で、ペオンにその辺に寝る場所を適当に用意してもらい、一同牛缶で夜食を済ませ、ペオンには持参のカンニャ酒を振舞ってねぎらい、自分も飲んだ。
パラグァイの地酒カンニャは銘酒でブラジルのピンガに相当するサトウキビの蒸留酒だが、田舎の山の中で飲むとその雰囲気に良く合って、また一味違い格別である。酒は雰囲気で飲むものだとは、良く言ったものだ。
ラ・コルメナ初代支配人の内田千尋氏もカンニャに魅せられたと見えて、自分で作詞した
「♪パラグァイよいとこ
カンニャがのめて、
己等の暮すにゃ文句ない♪」
という、東京外語大学の「キンキラキン節」を歌曲にした、「開拓賛歌」を残している。
かくして、猛獣の〃来客〃があっては困るので、ペオンに焚き火を絶やさないように注意して就寝した。
ところが、寝付く前に夜空に聳える梢の合間を上向いてを見ていたら、瀬川さん達は気が付かなかったらしいが、〃人魂〃がスースーッと上空を通って行くのを、私は目撃したのである。
私はブラジルで、パラグァイに来る直前に、まだ小さかったが馬が好きで、言い付けられもしなかった家の馬の世話を勝手に一人で遣っていたら、頭の上を〃ボーっと青く燃える火の玉〃がユラユラと通るのを、おっかなびっくりハッキリと見た。
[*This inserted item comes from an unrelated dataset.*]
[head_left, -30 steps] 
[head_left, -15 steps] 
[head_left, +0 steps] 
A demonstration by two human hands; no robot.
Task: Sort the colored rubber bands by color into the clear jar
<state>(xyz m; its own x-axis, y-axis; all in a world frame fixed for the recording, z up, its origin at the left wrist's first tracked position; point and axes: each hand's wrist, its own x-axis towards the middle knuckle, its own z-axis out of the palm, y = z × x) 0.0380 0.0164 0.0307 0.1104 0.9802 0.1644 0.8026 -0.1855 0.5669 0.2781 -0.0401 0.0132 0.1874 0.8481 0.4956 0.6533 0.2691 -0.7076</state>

そこで、子供心にも感じたのは近くパラグァイに移る事になった息子を名残惜しくて、亡くなった父親が別れに現われたのではないかと思ったりした。
母親はこの話を聞いて何も言わなかったが、義父は言い付けもしなかった、子供には危ない馬の世話を勝手にしたと叱られたのが関の山だった。
先述の〃人魂〃の話に戻れば、昔ブラジルで見て来た〃火の玉〃を私はまた思い出したのであるが、その日はコロンブスによるアメリカ大陸発見記念日に当る1957年10月12日の夜だったのである。
後で思い当ったのだが、同年10月4日は旧ソ連が世界で初めての無人人工衛星スプートニクⅠ号を、更に11月3日には雌犬ライカを乗せたスプートニクⅡ号を相次いで打上げ、アメリカを出し抜いた快挙で有名である。
私は、そのスプートニク第Ⅰ号の飛んでいるのを奇しくもその晩、調査先のジャングルの中で〃人魂〃だと思って見た訳だ。
翌朝はサア又仕事だ! と用意に取り掛かろうとして明るくなった周囲を見回したら、なんと昨夜ジープを止めて置いた場所は、3メートルもある高い小川の危なっかしい川っぷちだったのに気が付いて驚いた。
移住者の方達も良くご存知だと思うが、テラローシャは農業にはもってこいの沃土だが、少しでも湿ると、石鹸のように良く滑って、車がスリップし始末に負えないものである。
私達が野営した場所もその典型的な赤土で、夜露でスッカリ濡れていて、少し傾斜した川っぷちに置いてあったジープは、ちょっとでも揺らぐと自然に滑り落ちそうな感じで冗談じゃない。